TASK OBJECTIVE: When you reach the line containing "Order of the" in the entries below, start writing out each line exactly, and stop after the line containing "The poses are".

**** DATA EXTRACTS

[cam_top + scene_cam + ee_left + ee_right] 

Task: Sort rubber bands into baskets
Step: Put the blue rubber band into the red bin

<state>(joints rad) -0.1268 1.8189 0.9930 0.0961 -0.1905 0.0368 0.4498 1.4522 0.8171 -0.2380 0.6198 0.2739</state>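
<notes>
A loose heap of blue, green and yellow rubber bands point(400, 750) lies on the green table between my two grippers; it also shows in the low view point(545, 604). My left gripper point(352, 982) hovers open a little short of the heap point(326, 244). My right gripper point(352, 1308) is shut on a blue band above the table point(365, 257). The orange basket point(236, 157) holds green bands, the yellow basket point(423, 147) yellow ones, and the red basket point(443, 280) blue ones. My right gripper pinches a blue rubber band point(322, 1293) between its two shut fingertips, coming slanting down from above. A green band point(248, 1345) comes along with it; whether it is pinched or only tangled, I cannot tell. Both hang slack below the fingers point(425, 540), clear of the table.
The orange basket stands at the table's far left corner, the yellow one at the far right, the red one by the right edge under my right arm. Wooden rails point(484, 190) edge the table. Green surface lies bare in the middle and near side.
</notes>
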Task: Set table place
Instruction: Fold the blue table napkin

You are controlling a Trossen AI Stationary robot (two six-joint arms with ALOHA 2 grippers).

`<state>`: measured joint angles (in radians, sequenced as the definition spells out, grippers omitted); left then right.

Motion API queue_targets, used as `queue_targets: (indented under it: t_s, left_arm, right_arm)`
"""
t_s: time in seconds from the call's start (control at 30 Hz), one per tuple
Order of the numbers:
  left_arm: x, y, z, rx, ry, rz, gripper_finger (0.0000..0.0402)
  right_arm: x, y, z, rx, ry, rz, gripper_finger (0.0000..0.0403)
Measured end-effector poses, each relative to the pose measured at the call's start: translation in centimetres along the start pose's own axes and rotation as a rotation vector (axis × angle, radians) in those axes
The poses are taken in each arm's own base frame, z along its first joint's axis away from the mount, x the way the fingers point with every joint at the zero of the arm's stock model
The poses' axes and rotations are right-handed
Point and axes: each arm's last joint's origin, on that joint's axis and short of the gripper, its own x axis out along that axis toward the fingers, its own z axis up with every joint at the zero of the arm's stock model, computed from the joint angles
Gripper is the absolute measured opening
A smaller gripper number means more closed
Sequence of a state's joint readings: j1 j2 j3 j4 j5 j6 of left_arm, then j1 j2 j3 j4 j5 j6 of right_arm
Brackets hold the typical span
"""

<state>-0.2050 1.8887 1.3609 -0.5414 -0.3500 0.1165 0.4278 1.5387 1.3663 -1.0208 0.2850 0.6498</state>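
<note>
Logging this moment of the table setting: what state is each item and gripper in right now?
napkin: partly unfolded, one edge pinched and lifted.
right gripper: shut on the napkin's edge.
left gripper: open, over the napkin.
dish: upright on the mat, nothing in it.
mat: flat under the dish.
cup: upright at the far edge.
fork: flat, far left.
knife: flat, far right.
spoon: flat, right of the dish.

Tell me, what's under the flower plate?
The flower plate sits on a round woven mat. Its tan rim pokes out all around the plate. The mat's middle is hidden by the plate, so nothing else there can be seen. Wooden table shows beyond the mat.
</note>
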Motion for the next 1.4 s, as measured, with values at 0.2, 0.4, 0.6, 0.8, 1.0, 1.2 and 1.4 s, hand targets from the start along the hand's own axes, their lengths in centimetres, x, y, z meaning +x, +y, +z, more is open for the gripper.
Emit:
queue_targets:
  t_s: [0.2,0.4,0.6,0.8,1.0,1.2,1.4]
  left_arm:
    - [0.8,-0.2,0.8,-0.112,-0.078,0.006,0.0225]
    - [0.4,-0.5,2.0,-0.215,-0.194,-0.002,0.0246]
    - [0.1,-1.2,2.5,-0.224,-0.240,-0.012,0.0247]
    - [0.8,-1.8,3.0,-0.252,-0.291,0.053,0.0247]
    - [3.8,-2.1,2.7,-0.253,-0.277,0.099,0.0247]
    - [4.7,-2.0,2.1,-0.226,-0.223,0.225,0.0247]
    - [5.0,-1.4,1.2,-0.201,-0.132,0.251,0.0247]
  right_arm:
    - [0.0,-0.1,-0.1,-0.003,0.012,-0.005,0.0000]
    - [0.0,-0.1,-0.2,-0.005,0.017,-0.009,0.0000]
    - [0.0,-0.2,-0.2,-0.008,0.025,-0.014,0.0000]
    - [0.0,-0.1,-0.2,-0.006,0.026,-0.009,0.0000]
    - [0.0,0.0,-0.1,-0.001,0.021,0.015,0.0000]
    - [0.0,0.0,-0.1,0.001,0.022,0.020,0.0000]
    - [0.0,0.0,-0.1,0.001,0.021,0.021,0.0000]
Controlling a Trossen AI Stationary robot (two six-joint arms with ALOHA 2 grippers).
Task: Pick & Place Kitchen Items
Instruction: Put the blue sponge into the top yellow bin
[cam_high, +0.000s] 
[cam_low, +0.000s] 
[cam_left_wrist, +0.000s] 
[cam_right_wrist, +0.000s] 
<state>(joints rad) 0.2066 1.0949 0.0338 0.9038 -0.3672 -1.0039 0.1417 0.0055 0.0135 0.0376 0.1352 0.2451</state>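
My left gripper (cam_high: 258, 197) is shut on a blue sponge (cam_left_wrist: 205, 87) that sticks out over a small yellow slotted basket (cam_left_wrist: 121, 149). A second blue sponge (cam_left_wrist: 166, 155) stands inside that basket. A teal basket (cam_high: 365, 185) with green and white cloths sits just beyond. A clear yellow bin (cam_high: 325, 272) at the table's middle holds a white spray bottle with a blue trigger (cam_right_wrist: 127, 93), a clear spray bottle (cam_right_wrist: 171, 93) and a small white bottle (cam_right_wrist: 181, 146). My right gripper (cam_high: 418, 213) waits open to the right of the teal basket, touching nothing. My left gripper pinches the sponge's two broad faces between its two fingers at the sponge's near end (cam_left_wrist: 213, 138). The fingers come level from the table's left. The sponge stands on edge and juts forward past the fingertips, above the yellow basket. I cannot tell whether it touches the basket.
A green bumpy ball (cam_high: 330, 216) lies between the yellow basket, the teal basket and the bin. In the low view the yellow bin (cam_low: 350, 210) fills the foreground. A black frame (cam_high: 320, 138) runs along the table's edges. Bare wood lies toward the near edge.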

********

SOLUTION TO THIS PROBLEM:
Order of the numbers:
  left_arm: x, y, z, rx, ry, rz, gripper_finger (0.0000..0.0402)
  right_arm: x, y, z, rx, ry, rz, gripper_finger (0.0000..0.0403)
Measured end-effector poses, each relative to the pose measured at the call's start: translation in centimetres along the start pose's own axes and rotation as a rotation vector (axis × angle, radians) in those axes
The poses are taken in each arm's own base frame, z along its first joint's axis away from the mount, x the way the fingers point with every joint at the zero of the arm's stock model

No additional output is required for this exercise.